▶ Instructions for the task:
The entire listing below is to be reproduced exactly.

[[ Recorded information open ]]

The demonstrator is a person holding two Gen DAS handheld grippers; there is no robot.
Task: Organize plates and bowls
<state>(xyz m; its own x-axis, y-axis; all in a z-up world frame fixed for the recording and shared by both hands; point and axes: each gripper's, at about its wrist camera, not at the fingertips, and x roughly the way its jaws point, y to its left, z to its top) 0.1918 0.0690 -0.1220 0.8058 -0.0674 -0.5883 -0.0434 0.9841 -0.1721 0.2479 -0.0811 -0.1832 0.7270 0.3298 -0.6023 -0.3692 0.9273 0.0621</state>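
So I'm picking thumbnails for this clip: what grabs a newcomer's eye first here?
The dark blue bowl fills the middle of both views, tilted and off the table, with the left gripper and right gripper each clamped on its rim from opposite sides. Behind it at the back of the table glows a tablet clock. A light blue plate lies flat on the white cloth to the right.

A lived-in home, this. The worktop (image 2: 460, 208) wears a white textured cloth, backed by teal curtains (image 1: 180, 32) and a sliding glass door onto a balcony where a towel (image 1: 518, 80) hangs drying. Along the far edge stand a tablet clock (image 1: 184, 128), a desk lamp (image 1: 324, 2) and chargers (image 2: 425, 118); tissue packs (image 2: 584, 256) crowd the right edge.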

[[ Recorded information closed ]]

▶ Answer for this exercise:
The demonstrator is a person holding two Gen DAS handheld grippers; there is no robot.
Task: Organize plates and bowls
<state>(xyz m; its own x-axis, y-axis; all in a z-up world frame fixed for the recording and shared by both hands; point and axes: each gripper's, at about its wrist camera, not at the fingertips, and x roughly the way its jaws point, y to its left, z to its top) 0.1918 0.0690 -0.1220 0.8058 -0.0674 -0.5883 -0.0434 0.9841 -0.1721 0.2479 -0.0811 -0.1832 0.7270 0.3298 -0.6023 -0.3692 0.9273 0.0621</state>
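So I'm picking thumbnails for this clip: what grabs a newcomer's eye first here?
The dark blue bowl fills the middle of both views, tilted and off the table, with the left gripper and right gripper each clamped on its rim from opposite sides. Behind it at the back of the table glows a tablet clock. A light blue plate lies flat on the white cloth to the right.

A lived-in home, this. The worktop (image 2: 460, 208) wears a white textured cloth, backed by teal curtains (image 1: 180, 32) and a sliding glass door onto a balcony where a towel (image 1: 518, 80) hangs drying. Along the far edge stand a tablet clock (image 1: 184, 128), a desk lamp (image 1: 324, 2) and chargers (image 2: 425, 118); tissue packs (image 2: 584, 256) crowd the right edge.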

The exercise has been completed in full.